Doch ich sitze in diesem Teammeeting und schweige. Ich fühle mich feige. Ich bin in der privilegierten Situation, zu mir selbst stehen zu können und meine Stimme für die Rechte meiner Community erheben zu können, ohne schwerwiegende Konsequenzen fürchten zu müssen. Ich bin nicht einmal getauft, nicht einmal wirklich Teil der Institution, die systematisch immer wieder Menschen diskriminiert, weil sie nicht so leben, wie die Sexualmoral es vorschreibt. Nicht einmal fest angestellt bin ich, nur für ein in der Gen Z ja so verbreitetes „Gap Year“ hier. So viele Gründe, die mir Mut geben sollten.

Ich sitze in einem Teammeeting und die Stimmen meiner Kolleg*innen werden zum Hintergrundrauschen. Mein Bein wippt unruhig auf und ab. Meine Hände sind eiskalt und schweißnass. Mir ist schlecht. Meine Gedanken hängen an den Teilen meiner Community, die in einem demokratischen, freiheitlichen Staat nicht mit garantierten Grundrechten leben können. Denen ein Recht auf Gleichberechtigung und Schutz vor institutioneller, offensichtlicher Diskriminierung verwehrt bleibt. Die keine Akzeptanz, oft noch nicht einmal Toleranz erfahren von einer Glaubensgemeinschaft, die Liebe als einen der wichtigsten, wenn nicht sogar den wichtigsten Wert heiligt. Meine Gedanken hängen an Aussagen von Bekannten, Freund*innen und meiner Familie, die kaum Gegensätzlicher sein könnten.

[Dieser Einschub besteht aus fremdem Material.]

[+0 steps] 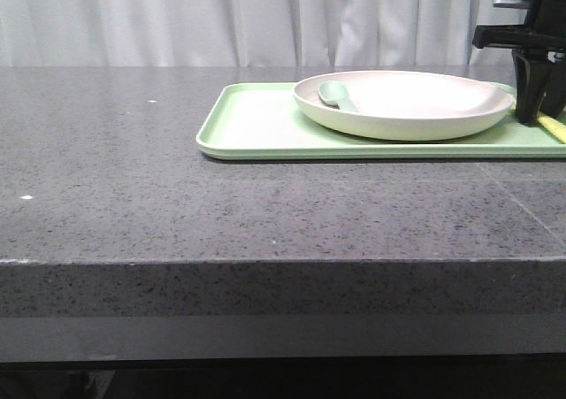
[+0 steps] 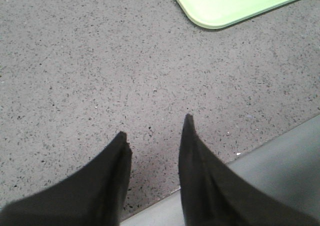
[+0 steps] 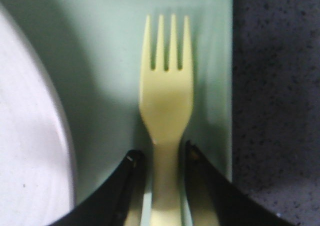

„Homosexualität auszuleben ist Sünde, die Entfernung von Gott“, „Ist doch total egal, wer wen auf welche Art und Weise liebt, wichtig ist doch, dass man sich liebt und glücklich ist“, „Für alles was nicht hetero ist, will ich erst den entsprechenden Beweis sehen“, „Ich hab dich lieb, auch wenn du ein Mädchen liebst“, „Das zu sehen ist schockierend, aber ich habe die Hoffnung, dass sich jetzt etwas ändert“, „Ich glaube nicht, dass tiefgreifende Reformen noch möglich sind“, „trans*Menschen sind in meinen Augen psychisch tief krank“, „so wenig Sex zu wollen ist schon etwas komisch, meinst du nicht?“, „cool, Ace_Spektrum, da kenn ich mich überhaupt nicht aus, aber ich höre dir gern zu, wenn du mir erzählen willst, wie das für dich ist“, „man legalisiert bei einer hohen Mordrate ja auch nicht plötzlich Mord, nur damit die Statistik besser aussieht“, „ich werde dich immer so akzeptieren und lieben, wie du bist“, „es gibt nur Mann und Frau, alles andere sind Abirrungen“, „Bi zu sein ist doch der neue Trend, wenn man nicht sexuell maximal flexibel ist, gehört man doch praktisch schon nicht mehr zur Gen Z“.

Ich sitze in einem Teammeeting, denke an all diese Aussagen und male mir aus, was passieren könnte, sollte ich doch den Mut aufbringen, meinen Schweigen zu brechen.

– Aly

Anm. d. Verf.: Die Aktion #OutInChurch hat am Montag, den 24. Januar 2022 meiner Meinung nach medienwirksam großartige Arbeit geleistet. Jetzt ist es an uns, diese Initiative auch zu unterstützen. Sei es direkt durch das Unterschreiben der Petition oder eine Spende oder indirekt durch das schauen der veröffentlichten Doku „Wie Gott uns schuf“ und das Gespräch, die Diskussion über die Thematik. Die Unterstützung ist gerade jetzt sehr wichtig, um zu verhindern, dass die Problematik wieder nur totgeschwiegen wird.